-- WHAT YOU HAVE TO DO --
Looking at the listing below, retype exactly the lines starting at the one containing "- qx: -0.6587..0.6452" and ending at the one containing "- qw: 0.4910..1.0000", both included, and nothing else.

-- GIVEN DATA --

Content starts

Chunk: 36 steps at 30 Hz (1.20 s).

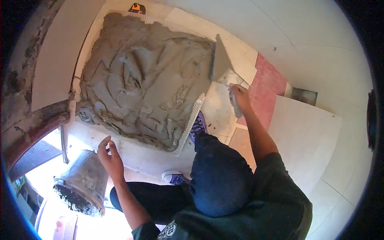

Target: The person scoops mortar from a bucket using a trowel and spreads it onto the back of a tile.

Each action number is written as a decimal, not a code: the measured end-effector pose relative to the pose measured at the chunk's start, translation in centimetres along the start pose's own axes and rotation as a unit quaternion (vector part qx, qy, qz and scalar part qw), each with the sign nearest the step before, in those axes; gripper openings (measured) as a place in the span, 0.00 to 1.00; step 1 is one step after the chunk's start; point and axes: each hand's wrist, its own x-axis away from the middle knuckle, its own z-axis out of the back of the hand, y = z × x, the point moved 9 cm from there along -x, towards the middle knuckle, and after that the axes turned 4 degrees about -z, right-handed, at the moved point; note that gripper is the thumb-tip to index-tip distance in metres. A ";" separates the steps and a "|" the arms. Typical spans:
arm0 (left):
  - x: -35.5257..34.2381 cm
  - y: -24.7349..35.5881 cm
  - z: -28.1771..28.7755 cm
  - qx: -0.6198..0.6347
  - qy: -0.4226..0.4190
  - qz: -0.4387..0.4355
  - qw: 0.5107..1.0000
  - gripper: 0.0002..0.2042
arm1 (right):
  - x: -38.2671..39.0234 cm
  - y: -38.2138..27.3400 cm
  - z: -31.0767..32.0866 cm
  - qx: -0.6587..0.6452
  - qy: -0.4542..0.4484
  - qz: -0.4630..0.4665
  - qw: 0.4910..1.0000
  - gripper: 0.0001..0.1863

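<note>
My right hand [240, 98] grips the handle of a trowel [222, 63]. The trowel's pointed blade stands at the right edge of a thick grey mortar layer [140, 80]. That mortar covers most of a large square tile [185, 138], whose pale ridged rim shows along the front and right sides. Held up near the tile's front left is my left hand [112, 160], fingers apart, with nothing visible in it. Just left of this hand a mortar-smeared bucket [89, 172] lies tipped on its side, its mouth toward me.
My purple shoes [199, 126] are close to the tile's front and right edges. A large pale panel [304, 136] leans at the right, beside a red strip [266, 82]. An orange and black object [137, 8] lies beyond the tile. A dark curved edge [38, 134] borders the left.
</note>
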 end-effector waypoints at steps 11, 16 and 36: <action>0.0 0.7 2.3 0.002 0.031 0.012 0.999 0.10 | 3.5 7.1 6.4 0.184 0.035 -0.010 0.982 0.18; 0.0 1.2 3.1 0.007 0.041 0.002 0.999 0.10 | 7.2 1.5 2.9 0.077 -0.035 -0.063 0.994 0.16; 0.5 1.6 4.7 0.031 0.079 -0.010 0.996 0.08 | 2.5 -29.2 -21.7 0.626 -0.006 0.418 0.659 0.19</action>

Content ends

-- TASK OUTPUT --
  - qx: -0.6587..0.6452
  - qy: -0.4542..0.4484
  - qz: -0.4630..0.4665
  - qw: 0.4910..1.0000

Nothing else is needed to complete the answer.